Голубка я слово знала, так отец всегда называл мою мать (А не думаешь ли, голубка? – А не полагаешь ли, голубка? – А Бог с ними, голубка!) – кроме как «голубка» не называл никак, но подруга было новое, мы с Асей росли одиноко, и подруг у нас не было. Слово «подруга» – самое любовное из всех – впервые прозвучало мне, обращенное к старухе. «Подруга дней моих суровых – Голубка дряхлая моя!» Дряхлая голубка – значит очень пушистая, пышная, почти меховая голубка, почти муфта – голубка, вроде маминой котиковой муфты, которая была бы голубою, и так Пушкин называл свою няню, потому что ее любил. Скажу: подруга, скажу: голубка – и заболит.
Кого я жалела? – Не няню. Пушкина. Его тоска по няне превращалась в тоску по нему, тоскующему. И потом, все-таки, няня сидит, вяжет, мы ее видим, а он – что? А он – где? «Одна в глуши лесов сосновых – Давно, давно ты ждешь меня». Она – одна, а его совсем нет! Леса сосновые я тоже знала, у нас в Тарусе, если идти пачёвской ивовой долиной – которую мать называла Шотландией – к Оке, вдруг – целый красный остров: сосны! С шумом, с треском, с краской, с запахом, после ивового однообразия и волнообразия – целый пожар!
Мама из коры умеет делать лодочки, и даже с парусом, я же умею только есть смолу и обнимать сосну. В этих соснах никто не живет. В этих соснах, в таких же соснах, живет пушкинская няня. «Ты под окном своей светлицы»… – у нее очень светлое окно, она его все время протирает (как мы в зале, когда ждем дедушкиного экипажа) – чтобы видеть, не едет ли Пушкин. А он все не едет. Не приедет никогда.
Но любимое во всем стихотворении было «Горюешь будто на часах», причем «на часах», конечно, не вызывало во мне образа часового, которого я никогда не видела, а именно часов, которые всегда видела, везде видела… Соответствующих часовых видений – множество. Сидит няня и горюет, а над ней – часы. Либо горюет и вяжет и все время смотрит на часы. Либо – так горюет, что даже часы остановились. На часах было и под часами, и на часы, – дети к падежам нетребовательны. Некая же все же смутность этого на часах открывала все часовые возможности, вплоть до одного, уже совершенно туманного видения: есть часы зальные, в ящике, с маятником, есть часы над ларем – лунные, и есть в материнской спальне кукушка, с домиком, – с кукушкой, выглядывающей из домика. Кукушка, из окна выглядывающая, точно кого-то ждущая… А няня ведь с первой строки – голубка…

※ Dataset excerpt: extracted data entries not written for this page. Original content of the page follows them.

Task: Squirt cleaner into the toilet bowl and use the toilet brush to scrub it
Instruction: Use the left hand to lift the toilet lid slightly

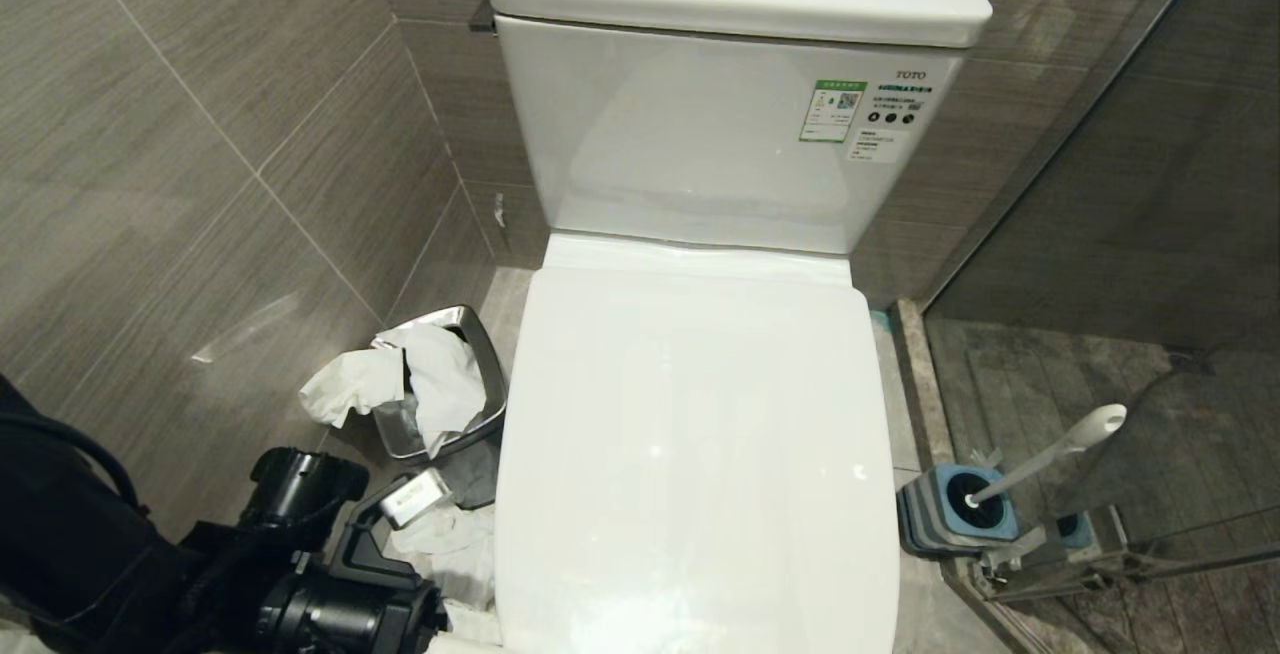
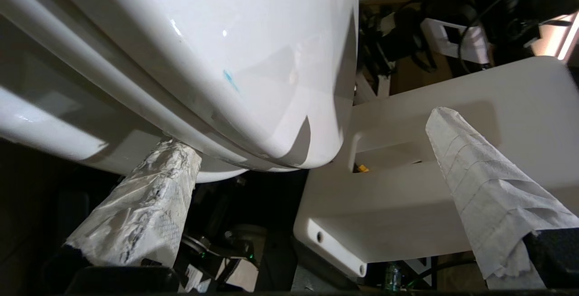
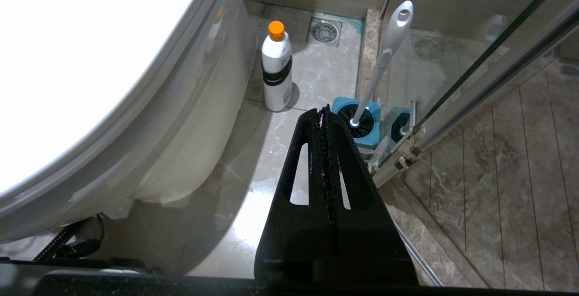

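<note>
The toilet bowl is covered by its shut white lid [image 1: 690,454], so its inside is hidden. My left arm [image 1: 320,584] is low at the lid's front left corner. My left gripper [image 2: 312,128] is open wide at the bowl's glossy front [image 2: 203,38], and one paper-wrapped finger [image 2: 149,196] has its tip against the lid and seat edges. A small turquoise smear [image 2: 230,80] marks the bowl's outside. The toilet brush [image 1: 1050,449] stands tilted in its blue holder [image 1: 960,514] right of the toilet. My right gripper [image 3: 323,111] is shut and empty above the floor, short of the brush [image 3: 384,56].
A steel waste bin [image 1: 480,334] stuffed with white tissue stands left of the toilet, close to my left arm. A white bottle with an orange cap [image 3: 277,69] stands on the floor by the bowl. A glass shower door [image 3: 475,74] runs just behind the holder [image 3: 362,121].
</note>
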Tool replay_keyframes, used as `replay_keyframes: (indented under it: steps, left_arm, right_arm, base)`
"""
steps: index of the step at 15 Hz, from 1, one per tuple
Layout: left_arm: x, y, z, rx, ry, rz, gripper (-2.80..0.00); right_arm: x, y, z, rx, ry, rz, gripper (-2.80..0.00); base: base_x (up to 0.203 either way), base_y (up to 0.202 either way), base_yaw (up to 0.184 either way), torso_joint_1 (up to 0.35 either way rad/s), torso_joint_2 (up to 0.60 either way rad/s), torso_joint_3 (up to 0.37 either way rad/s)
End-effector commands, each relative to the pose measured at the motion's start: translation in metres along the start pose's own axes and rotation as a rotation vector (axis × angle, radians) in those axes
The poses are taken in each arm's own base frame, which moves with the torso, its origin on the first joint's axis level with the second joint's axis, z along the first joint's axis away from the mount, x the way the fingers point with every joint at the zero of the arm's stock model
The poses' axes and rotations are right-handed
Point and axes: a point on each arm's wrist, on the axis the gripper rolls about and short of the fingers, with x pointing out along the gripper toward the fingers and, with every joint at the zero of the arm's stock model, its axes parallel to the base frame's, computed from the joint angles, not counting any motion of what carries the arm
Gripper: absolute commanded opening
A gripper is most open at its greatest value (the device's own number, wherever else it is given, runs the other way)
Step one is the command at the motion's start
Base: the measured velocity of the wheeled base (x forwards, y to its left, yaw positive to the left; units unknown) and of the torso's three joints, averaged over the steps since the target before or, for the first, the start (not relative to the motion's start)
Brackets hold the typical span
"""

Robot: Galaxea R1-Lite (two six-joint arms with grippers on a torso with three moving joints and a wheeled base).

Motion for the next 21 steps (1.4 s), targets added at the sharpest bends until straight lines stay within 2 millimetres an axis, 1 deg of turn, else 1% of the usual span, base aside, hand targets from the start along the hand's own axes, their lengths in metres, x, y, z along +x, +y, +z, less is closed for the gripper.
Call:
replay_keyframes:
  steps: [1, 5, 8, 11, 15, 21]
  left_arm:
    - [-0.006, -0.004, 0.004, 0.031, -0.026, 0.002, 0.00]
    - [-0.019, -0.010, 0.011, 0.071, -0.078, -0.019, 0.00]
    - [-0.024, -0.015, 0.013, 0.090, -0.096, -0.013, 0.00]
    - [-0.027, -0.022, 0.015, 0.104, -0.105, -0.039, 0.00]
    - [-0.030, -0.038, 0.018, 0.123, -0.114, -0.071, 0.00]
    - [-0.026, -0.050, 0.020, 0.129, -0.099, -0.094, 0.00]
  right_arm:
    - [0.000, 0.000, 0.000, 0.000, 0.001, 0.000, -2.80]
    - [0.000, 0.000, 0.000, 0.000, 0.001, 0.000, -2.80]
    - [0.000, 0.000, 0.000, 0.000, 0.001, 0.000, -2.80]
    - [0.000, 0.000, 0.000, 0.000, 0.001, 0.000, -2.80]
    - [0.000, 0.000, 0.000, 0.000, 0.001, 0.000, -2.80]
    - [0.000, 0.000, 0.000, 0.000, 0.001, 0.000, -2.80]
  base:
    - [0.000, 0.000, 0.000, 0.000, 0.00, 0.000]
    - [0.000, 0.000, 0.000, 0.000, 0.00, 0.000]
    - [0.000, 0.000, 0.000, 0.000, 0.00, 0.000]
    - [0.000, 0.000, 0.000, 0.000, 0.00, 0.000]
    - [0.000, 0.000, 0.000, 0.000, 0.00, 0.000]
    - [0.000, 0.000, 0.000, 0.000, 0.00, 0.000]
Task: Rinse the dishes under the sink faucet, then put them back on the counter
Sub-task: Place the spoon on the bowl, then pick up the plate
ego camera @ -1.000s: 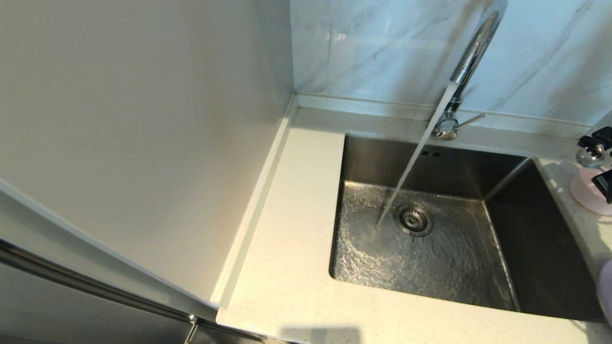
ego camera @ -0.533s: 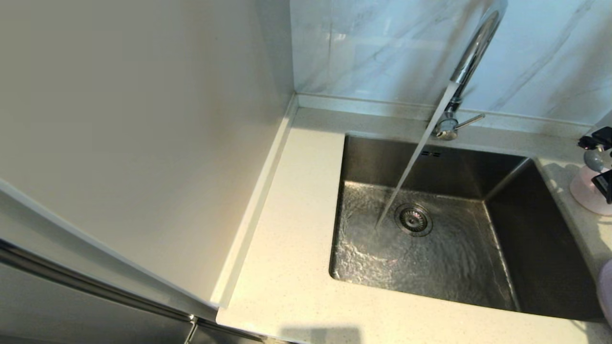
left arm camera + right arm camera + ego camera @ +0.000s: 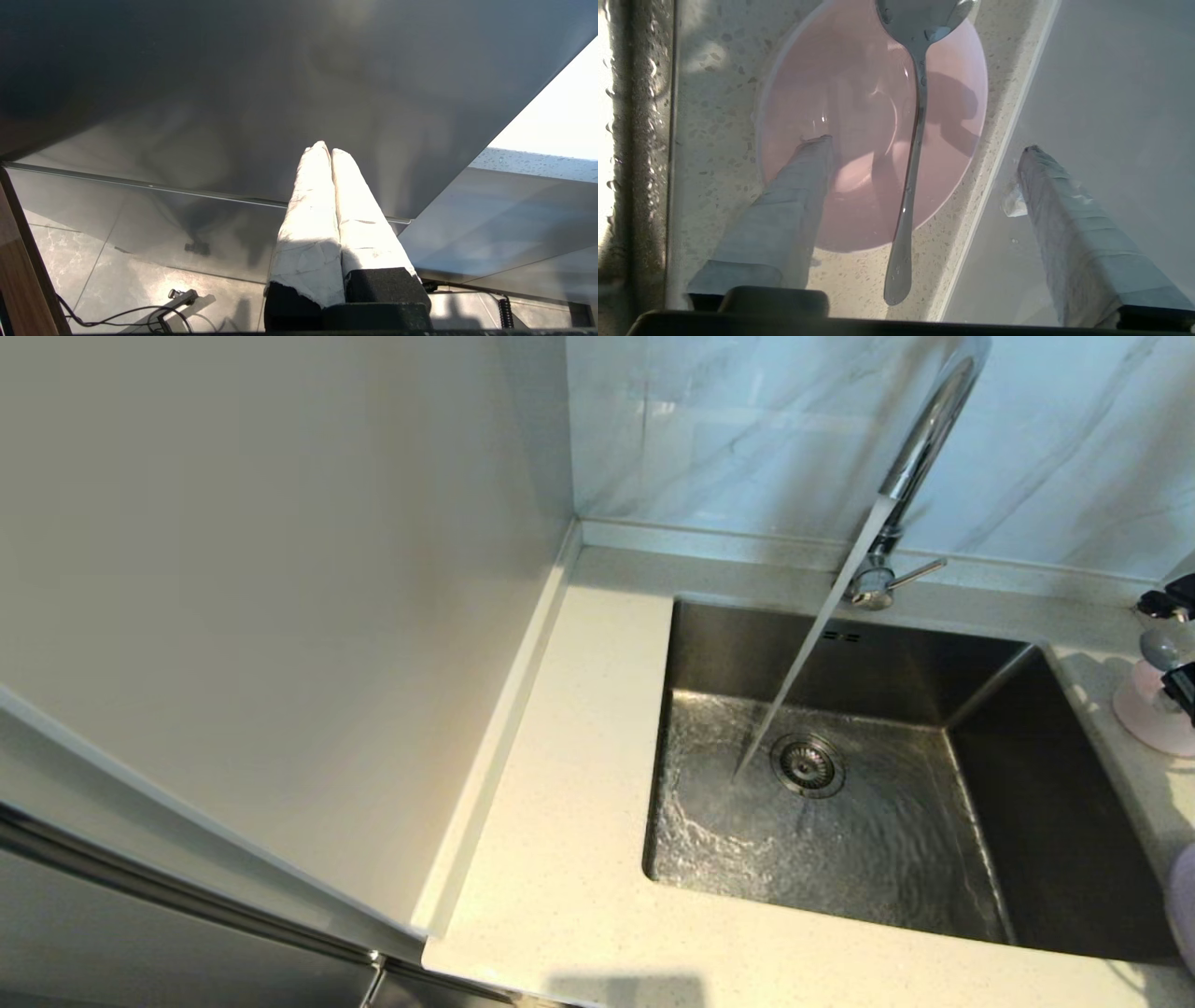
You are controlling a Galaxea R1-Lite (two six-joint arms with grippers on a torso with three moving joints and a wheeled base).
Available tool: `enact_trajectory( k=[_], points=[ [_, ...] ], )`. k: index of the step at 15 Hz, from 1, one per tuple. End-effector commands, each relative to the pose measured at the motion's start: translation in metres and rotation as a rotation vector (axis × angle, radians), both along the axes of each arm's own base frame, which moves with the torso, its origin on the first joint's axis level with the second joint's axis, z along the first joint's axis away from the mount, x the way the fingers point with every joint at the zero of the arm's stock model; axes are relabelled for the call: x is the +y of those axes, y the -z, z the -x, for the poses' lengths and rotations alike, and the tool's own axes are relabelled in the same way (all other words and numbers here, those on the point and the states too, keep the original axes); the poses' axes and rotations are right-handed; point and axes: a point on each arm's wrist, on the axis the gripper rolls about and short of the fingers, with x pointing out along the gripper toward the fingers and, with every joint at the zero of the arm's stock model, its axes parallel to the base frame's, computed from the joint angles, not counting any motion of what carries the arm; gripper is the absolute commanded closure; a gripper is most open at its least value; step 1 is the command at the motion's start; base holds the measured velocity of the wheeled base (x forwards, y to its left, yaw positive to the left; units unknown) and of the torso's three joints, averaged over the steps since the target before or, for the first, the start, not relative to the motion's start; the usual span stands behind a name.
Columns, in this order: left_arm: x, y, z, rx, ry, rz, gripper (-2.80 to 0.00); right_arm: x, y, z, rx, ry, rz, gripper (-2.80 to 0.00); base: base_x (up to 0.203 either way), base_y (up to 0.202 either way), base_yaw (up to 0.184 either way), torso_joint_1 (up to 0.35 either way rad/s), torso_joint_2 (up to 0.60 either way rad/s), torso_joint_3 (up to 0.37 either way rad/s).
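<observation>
While water runs from the chrome faucet (image 3: pixel 920 439) into the steel sink (image 3: pixel 840 821), striking the basin floor just beside the strainer drain (image 3: pixel 808 764), no dish sits in the basin. The right hand (image 3: pixel 924 149) hangs over the pink bowl (image 3: pixel 859 154), its taped fingers (image 3: pixel 794 196) spread wide, one above the bowl's interior and the other out past the desk's raised back edge; nothing is pinched between them. The metal spoon (image 3: pixel 913 158) lies across the bowl, its scoop on the far rim and its handle reaching over the near rim toward the wrist, free of both fingers. Droplets show on the spoon handle and on the speckled desk (image 3: pixel 714 116) near the sink edge, consistent with a rinsed item set down wet. In the head view the bowl stands on the desk to the right of the sink, by the back edge, with the right hand partly cut off by the frame edge. A lavender edge at the lower right corner of that view may be the plate-bowl (image 3: pixel 1184 905); too little shows to confirm. The left hand (image 3: pixel 331 151) is parked low beside the cabinet front, fingers pressed together and empty. Judgement: bowl and spoon appear returned; the lavender dish likely remains to be rinsed, which would account for the running water.
</observation>
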Motion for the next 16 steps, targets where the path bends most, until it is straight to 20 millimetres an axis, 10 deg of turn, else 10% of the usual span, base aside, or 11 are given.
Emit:
enact_trajectory(
  k=[1, 11, 16],
  points=[
    [0.000, 0.000, 0.000, 0.000, -0.001, 0.000, 0.00, 0.003, -0.009, 0.005, -0.021, 0.002, 0.010, -2.80, 0.000, 0.000, 0.000, 0.000, 0.00, 0.000],
    [0.000, 0.000, 0.000, 0.000, 0.000, 0.000, 0.00, 0.035, -0.052, 0.025, -0.155, -0.036, 0.025, -2.80, 0.000, 0.000, 0.000, 0.000, 0.00, 0.000],
    [0.000, 0.000, 0.000, 0.000, 0.001, 0.000, 0.00, 0.068, -0.078, 0.070, -0.219, -0.064, 0.033, -2.80, 0.000, 0.000, 0.000, 0.000, 0.00, 0.000]
  ],
)
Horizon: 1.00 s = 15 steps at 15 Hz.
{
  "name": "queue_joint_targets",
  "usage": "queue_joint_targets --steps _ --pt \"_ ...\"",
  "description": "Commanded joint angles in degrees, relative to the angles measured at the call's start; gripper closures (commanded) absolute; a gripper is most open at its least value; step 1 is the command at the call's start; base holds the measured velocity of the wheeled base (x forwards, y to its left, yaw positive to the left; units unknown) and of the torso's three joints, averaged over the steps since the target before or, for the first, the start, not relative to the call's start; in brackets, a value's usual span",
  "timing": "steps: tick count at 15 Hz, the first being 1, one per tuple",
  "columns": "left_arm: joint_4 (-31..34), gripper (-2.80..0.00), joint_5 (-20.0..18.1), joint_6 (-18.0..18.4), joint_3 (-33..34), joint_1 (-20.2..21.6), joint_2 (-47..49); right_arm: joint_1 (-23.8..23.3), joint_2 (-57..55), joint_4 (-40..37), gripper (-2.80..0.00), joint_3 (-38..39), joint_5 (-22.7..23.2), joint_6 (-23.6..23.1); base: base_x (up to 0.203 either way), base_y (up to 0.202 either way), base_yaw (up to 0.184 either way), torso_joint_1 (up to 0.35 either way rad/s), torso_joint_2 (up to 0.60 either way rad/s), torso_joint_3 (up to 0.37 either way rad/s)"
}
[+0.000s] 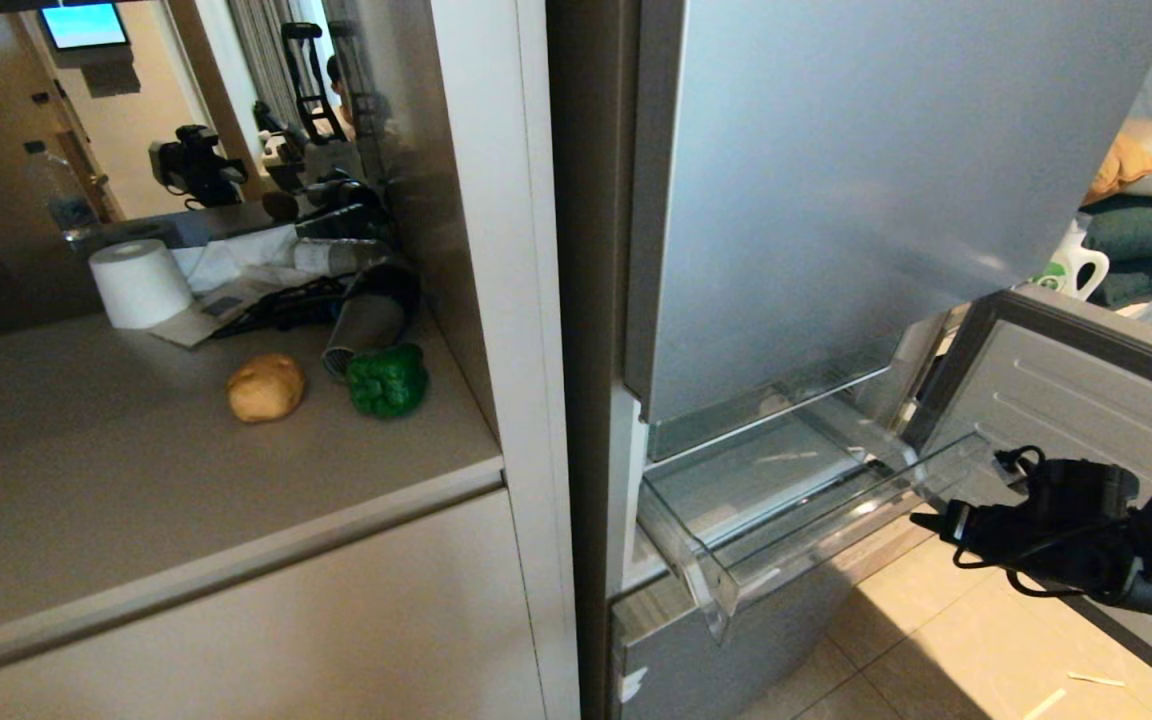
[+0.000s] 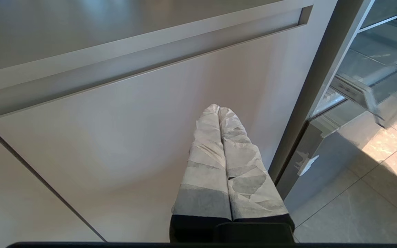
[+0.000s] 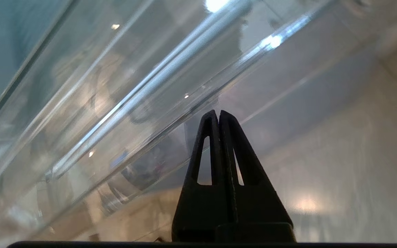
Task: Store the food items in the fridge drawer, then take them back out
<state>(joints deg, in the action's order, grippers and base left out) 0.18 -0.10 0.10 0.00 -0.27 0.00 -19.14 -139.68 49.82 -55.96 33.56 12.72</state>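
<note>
We see the bell pepper (image 1: 388,380) and potato (image 1: 266,387) on the beige counter (image 1: 136,480); the right gripper (image 1: 921,521), closed and empty, is beside the pulled-out fridge drawer (image 1: 726,575) above tiled floor (image 1: 936,640).

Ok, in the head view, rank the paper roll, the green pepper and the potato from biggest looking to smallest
1. White paper roll, though it stands farthest back on the counter.
2. Green pepper and potato: they look about alike, side by side, so no ranking between them.
</note>
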Motion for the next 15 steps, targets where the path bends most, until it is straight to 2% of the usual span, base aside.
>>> queue_joint_targets --steps 1,6,15 --pt "0.0 0.0 0.0 0.0 0.0 0.0 0.1 2.1 -2.4 1.6 0.0 -2.6 0.2 0.0 0.0 0.0 0.0 0.0 0.0 0.0" --pt "0.0 0.0 0.0 0.0 0.0 0.0 0.1 6.2 -6.4 2.9 0.0 -11.4 0.3 0.0 0.0 0.0 0.0 0.0 0.0 0.0" --pt "0.0 0.0 0.0 0.0 0.0 0.0 0.1 7.6 -13.3 2.8 0.0 -26.6 0.4 0.3 0.0 0.0 0.0 0.0 0.0 0.0"
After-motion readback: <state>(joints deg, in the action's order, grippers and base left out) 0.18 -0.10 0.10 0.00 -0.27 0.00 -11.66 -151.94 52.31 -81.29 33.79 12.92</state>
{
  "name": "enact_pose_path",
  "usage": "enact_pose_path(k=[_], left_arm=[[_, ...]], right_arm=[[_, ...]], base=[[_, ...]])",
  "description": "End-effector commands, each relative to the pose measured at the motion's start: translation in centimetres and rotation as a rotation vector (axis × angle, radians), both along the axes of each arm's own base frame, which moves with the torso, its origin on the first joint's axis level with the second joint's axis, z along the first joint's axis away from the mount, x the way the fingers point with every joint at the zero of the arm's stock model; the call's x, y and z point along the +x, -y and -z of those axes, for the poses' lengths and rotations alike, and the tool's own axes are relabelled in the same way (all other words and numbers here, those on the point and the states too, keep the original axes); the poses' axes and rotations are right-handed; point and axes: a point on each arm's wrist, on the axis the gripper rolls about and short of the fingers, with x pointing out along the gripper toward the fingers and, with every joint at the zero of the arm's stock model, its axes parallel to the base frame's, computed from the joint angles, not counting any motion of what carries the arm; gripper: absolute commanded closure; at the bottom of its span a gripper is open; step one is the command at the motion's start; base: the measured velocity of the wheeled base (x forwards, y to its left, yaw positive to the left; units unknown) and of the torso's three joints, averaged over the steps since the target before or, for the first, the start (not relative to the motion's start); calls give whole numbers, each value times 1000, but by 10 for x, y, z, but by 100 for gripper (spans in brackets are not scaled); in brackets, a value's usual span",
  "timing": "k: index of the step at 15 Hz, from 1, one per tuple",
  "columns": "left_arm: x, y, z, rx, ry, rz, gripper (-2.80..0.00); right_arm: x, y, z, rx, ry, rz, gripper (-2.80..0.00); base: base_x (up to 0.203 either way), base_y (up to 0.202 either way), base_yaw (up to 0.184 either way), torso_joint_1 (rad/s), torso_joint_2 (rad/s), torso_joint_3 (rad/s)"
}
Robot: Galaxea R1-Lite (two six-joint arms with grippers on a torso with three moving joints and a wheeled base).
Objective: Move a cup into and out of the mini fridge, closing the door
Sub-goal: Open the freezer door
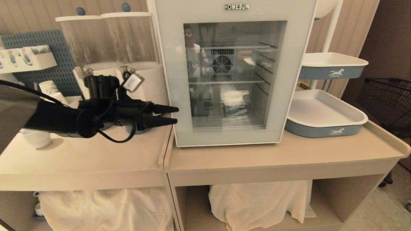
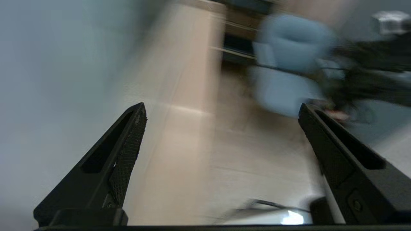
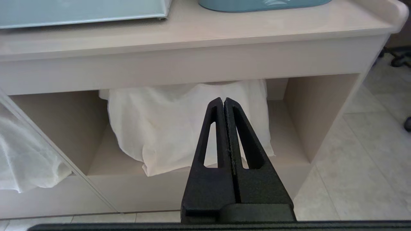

Так, на часах было и под часами, и на часы, и, в конце концов, немножко и в часах, и все эти часы еще подтверждались последующей строкою, а именно – спицами, этими стальными близнецами стрелок. Этими спицами в наморщенных руках няни и кончалось мое хрестоматическое «К няне».
Составитель хрестоматии, очевидно, усумнился в доступности младшему возрасту понятий тоски, предчувствия, заботы, теснения и всечасности. Конечно, я, кроме своей тоски, из двух последних строк не поняла бы ничего. Не поняла бы, но – заполнила. И – запомнила. А так у меня до сих пор между наморщенными руками и забытыми воротами – секундная заминка, точно это пушкинский конец к тому хрестоматическому – приращён. Да, что знаешь в детстве – знаешь на всю жизнь, но и: чего не знаешь в детстве – не знаешь на всю жизнь.
Из знаемого же с детства: Пушкин из всех женщин на свете больше всего любил свою няню, которая была не женщина. Из «К няне» Пушкина я на всю жизнь узнала, что старую женщину – потому что родная – можно любить больше, чем молодую – потому что молодая и даже потому что – любимая. Такой нежности слов у Пушкина не нашлось ни к одной.
Такой нежности слова́ к старухе нашлись только у недавно умчавшегося от нас гения – Марселя Пруста. Пушкин. Пруст. Два памятника сыновности.
* * *Глядя назад, теперь вижу, что стихи Пушкина, и вообще стихи, за редкими исключениями чистой лирики, которой в моей хрестоматии было мало, для меня до-семилетней и семилетней были – ряд загадочных картинок, – загадочных только от материнских вопросов, ибо в стихах, как в чувствах, только вопрос порождает непонятность, выводя явление из его состояния данности. Когда мать не спрашивала – я отлично понимала, то есть и понимать не думала, а просто – видела. Но, к счастью, мать не всегда спрашивала, и некоторые стихи оставались понятными.